Connecting Power BI to AWS DynamoDB
One thing we see a lot of here at Panoply is customers looking to use Power BI to analyze data stored in DynamoDB instances. If you’ve ever looked into this, or tried it yourself, you probably know that it’s not particularly easy. Power BI doesn’t currently natively support connecting to DynamoDB, so those looking to make this happen will have to track down an ODBC driver that connects DynamoDB to Power BI, install it, and get everything in place before they can get started with analysis.
How we do it: the easy way
If you’re a Panoply user, though, things are a bit easier. Because Panoply has native connectors for DynamoDB and built-in support for Power BI, the process is pretty streamlined in comparison. We’re going to lay it out in a step-by-step guide below; if you want to follow along, make sure you track down your AWS Access Key and AWS Access Secret before getting started. If you’ve got one you are ready to use for this, skip to Pulling data from DynamoDB into Panoply below. If you’d like a quick walkthrough on how to set up a secure connection between DynamoDB and Panoply using IAM roles, we’re going to lay that out next.

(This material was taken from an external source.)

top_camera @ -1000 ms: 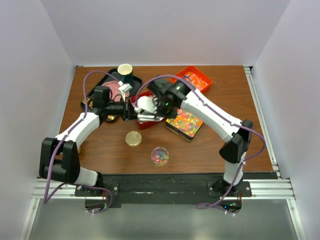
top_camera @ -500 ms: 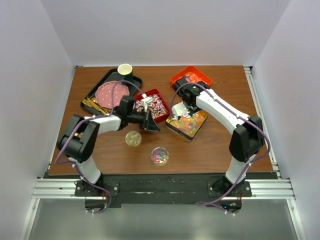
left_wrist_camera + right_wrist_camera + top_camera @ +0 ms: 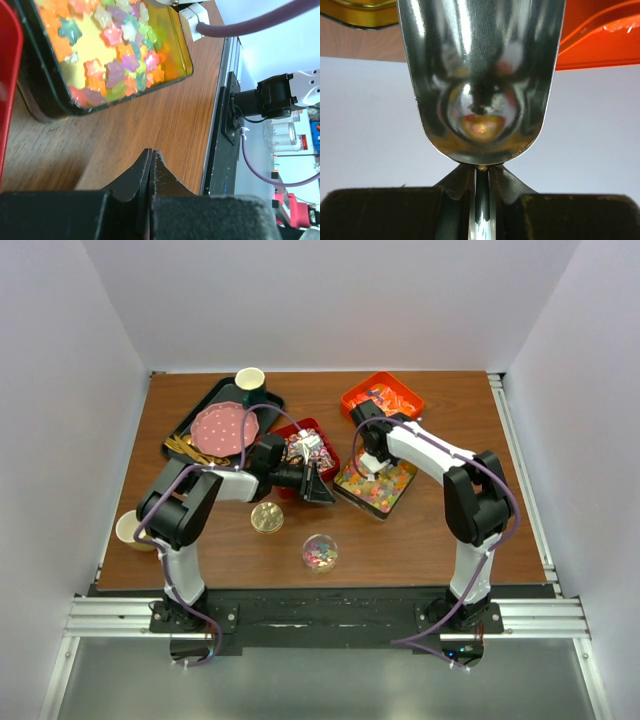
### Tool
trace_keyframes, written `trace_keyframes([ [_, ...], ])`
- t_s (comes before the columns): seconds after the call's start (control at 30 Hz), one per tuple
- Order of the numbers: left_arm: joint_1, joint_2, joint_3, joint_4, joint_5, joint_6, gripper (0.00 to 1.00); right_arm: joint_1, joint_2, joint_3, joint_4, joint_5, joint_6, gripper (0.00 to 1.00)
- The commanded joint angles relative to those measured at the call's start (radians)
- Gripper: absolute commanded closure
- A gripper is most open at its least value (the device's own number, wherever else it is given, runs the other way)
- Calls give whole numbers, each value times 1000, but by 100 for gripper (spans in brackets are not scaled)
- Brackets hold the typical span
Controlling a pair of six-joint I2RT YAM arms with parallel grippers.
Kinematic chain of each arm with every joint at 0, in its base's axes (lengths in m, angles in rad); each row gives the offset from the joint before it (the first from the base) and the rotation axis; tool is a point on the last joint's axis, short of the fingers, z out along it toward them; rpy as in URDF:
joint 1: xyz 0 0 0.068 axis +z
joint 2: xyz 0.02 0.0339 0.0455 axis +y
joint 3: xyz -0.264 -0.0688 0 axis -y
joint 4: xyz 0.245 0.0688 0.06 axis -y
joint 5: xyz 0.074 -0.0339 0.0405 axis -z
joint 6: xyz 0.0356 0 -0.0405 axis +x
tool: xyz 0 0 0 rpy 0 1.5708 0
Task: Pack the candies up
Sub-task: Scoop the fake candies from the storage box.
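Candies, glossy star-shaped jellies in orange, pink, green and purple, fill a gold-lined tin right of centre in the overhead frame. The right gripper is poised over the tin's upper-left corner. That claw is clenched on the thin handle of a silver scoop, whose long axis runs straight out from the fingers, bowl foremost. The polished bowl shows only reflections, and no sweet can be made out in it.

In the overhead view the jellies lie under the scoop and to its lower right, so a dip and push along the tin looks like the move that matters. The right arm is plainly the nearer one to this load.

The left gripper lies low over the wood just off the tin's left side, between it and a red tray of wrapped sweets. Its two fingers are pressed together with nothing between them. In its wrist camera the tin sits at upper left of the frame, apart from the fingertips.

A small clear jar holding a few coloured pieces stands at lower centre of the overhead frame, well apart from the scoop, with a round gold lid near it to the left. Packing appears only partly done. The scoop would have to travel toward the bottom of the frame to reach the jar.
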Motion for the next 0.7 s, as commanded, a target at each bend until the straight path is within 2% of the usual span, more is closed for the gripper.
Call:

Creating an IAM role for Panoply
If you want to generate a set of Panoply-specific AWS Access Keys and AWS Access Secrets (recommended), head to the AWS IAM console and choose Users from the navigation pane. Next, choose Add user in the upper left (For the purposes of this guide, we’ll just create a new user on the account, but you can always add these privileges to an existing user if you’d like).
Choose a name for the new account and check the box for programmatic access so that you can generate an access key ID and secret access key.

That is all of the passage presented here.